__Work instructions__
Starting at the line below holding "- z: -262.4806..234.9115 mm" and stopping at the line holding "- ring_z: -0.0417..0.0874", print every line exactly, both ends included, and leave the rest out.
------------------------------------
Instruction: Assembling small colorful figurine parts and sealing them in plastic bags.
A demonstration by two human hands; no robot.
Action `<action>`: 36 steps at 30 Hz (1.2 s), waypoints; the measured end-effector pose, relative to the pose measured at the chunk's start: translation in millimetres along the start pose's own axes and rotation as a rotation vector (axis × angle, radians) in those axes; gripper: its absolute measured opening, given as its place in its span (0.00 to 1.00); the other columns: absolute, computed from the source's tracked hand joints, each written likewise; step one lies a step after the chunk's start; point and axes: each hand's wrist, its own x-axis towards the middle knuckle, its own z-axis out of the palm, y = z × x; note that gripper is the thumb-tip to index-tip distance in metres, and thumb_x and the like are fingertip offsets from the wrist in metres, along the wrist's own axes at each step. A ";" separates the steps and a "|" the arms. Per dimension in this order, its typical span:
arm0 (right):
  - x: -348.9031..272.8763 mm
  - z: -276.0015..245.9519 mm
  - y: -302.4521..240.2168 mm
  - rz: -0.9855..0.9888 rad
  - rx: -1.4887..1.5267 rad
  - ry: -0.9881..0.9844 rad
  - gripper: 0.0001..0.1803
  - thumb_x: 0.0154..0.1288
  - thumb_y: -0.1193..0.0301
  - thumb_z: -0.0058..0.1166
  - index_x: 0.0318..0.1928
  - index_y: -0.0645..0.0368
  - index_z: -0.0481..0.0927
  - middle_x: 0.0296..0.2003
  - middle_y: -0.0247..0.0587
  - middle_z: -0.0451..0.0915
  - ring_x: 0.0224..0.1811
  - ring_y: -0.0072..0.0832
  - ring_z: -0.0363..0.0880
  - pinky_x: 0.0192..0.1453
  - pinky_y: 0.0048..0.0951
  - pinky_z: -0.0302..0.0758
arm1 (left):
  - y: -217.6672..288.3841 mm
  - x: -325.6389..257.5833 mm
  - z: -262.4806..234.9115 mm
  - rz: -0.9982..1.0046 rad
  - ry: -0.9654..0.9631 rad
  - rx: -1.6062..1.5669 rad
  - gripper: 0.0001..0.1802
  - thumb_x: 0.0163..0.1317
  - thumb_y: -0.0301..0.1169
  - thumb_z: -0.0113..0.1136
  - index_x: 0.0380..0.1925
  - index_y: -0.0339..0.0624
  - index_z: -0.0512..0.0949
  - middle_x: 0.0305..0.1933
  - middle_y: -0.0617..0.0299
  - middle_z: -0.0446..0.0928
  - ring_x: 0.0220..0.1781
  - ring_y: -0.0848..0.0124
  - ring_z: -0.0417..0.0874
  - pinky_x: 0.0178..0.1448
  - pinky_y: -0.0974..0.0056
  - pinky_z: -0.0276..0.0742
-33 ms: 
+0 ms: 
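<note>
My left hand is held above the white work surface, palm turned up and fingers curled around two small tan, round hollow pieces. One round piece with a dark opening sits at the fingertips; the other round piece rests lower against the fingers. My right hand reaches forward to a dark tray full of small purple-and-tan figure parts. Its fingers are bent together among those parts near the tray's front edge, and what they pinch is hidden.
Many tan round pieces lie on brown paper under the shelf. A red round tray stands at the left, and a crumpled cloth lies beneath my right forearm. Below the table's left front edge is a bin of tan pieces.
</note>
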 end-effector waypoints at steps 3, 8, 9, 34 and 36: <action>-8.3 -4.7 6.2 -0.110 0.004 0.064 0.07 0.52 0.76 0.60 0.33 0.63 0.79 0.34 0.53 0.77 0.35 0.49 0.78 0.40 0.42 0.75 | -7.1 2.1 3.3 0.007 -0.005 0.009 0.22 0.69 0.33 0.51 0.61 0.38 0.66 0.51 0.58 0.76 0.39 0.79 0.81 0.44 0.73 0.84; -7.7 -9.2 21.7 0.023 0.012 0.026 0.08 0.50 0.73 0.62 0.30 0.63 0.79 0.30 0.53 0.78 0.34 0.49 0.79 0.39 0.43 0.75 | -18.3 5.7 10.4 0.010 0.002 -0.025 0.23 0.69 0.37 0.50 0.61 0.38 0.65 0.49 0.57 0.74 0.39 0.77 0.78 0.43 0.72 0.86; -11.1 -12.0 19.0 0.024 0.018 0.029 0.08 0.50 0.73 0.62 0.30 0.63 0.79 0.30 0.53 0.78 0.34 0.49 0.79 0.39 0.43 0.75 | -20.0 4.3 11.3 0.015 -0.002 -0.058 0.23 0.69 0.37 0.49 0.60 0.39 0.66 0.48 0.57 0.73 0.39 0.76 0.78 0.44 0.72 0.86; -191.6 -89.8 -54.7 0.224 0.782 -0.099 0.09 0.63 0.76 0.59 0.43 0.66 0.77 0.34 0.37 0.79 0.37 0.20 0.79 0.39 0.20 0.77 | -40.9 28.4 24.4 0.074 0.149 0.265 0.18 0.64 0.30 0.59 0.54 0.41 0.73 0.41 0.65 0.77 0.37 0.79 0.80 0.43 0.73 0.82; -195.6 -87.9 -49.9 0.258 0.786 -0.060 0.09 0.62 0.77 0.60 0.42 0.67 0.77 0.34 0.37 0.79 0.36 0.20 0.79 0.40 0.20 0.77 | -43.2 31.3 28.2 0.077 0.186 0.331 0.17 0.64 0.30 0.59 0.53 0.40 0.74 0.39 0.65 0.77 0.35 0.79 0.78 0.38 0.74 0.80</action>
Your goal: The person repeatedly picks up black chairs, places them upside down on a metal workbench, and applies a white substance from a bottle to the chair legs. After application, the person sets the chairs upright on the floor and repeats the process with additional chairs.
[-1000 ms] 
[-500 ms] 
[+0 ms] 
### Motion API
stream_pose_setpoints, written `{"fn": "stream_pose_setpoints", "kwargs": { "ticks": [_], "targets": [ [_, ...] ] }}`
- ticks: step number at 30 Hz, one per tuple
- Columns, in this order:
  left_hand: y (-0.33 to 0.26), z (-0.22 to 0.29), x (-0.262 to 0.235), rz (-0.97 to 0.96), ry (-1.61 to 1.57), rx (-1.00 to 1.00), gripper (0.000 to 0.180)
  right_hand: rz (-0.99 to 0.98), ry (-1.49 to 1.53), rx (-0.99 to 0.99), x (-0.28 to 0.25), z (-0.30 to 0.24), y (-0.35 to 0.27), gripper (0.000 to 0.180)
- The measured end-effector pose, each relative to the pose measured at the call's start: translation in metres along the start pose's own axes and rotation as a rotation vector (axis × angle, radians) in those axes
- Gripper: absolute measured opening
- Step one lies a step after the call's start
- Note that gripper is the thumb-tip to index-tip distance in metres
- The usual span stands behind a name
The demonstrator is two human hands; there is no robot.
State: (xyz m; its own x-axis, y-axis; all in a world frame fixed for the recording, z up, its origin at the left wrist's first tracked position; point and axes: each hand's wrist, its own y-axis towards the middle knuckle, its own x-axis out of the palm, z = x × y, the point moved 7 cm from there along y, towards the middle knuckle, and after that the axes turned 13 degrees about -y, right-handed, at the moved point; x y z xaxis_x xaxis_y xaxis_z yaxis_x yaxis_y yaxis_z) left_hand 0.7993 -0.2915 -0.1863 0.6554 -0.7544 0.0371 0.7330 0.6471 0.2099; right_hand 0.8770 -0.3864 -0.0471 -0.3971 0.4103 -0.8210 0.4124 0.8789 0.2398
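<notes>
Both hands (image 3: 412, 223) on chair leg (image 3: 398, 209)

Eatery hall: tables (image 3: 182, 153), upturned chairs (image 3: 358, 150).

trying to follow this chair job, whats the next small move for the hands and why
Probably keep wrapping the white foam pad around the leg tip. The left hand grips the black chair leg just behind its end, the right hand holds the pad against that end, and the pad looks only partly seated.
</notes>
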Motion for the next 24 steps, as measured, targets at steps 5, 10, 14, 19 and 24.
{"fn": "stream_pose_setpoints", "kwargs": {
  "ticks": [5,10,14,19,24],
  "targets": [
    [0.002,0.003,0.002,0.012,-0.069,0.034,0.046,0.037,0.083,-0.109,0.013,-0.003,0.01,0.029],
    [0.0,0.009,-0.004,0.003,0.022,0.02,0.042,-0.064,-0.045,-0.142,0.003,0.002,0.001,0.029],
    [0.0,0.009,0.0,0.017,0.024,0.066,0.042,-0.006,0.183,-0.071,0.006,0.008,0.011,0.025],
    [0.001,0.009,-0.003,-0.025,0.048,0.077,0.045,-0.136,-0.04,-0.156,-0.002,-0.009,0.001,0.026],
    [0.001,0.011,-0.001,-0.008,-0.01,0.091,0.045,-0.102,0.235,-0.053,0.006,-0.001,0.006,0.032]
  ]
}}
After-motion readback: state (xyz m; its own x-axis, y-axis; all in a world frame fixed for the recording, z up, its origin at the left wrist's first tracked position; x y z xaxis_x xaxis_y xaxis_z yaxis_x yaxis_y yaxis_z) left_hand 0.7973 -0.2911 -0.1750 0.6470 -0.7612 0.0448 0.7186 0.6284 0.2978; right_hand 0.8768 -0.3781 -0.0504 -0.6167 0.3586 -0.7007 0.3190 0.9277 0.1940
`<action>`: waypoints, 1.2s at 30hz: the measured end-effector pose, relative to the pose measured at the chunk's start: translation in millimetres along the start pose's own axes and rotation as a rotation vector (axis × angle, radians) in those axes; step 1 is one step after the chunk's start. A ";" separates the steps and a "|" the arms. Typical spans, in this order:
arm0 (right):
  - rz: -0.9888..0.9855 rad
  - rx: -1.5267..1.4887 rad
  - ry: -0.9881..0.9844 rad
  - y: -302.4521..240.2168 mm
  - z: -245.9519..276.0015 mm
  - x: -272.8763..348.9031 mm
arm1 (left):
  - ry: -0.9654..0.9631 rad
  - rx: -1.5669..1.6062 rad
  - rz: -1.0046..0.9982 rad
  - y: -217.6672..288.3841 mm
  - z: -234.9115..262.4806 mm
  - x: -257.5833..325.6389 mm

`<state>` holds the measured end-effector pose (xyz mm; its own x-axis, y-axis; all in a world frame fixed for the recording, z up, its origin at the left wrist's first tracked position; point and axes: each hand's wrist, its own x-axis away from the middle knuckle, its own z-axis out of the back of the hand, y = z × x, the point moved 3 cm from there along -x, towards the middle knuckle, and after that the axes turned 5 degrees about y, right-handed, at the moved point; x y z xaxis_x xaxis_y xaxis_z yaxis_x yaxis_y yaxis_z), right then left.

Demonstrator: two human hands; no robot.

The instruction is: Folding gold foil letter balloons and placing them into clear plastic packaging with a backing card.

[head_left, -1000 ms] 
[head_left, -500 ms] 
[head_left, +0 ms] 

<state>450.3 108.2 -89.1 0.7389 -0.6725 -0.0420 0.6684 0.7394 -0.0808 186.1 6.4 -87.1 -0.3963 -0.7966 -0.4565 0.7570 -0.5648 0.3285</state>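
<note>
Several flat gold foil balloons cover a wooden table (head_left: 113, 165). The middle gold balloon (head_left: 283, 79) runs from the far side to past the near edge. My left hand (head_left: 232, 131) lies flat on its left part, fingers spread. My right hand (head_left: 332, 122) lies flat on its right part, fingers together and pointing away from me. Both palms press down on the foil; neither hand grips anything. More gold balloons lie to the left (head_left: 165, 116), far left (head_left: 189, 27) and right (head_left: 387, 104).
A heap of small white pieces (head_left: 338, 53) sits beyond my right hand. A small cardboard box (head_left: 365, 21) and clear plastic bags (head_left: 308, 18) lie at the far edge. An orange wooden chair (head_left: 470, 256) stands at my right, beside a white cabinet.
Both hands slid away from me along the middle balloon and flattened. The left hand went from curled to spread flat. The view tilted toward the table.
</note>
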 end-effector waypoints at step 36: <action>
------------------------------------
__Exercise output__
  - z: -262.4806..234.9115 mm
  - rz: -0.9982..1.0046 rad
  - ry: -0.9654..0.9631 rad
  - rx: -1.6062..1.5669 rad
  - gripper: 0.0001..0.1802
  - thumb_x: 0.0163..0.1317
  - thumb_y: -0.0301..0.1169
  - thumb_z: -0.0113..0.1136
  - index_x: 0.0380..0.1925
  - index_y: -0.0339..0.0624
  - index_z: -0.0512..0.0949
  - middle_x: 0.0305..0.1933
  - middle_y: -0.0617..0.0299
  - middle_z: -0.0446..0.0928
  - ring_x: 0.0220..0.1781
  - ring_y: -0.0848..0.0124
  - ring_z: -0.0417..0.0874

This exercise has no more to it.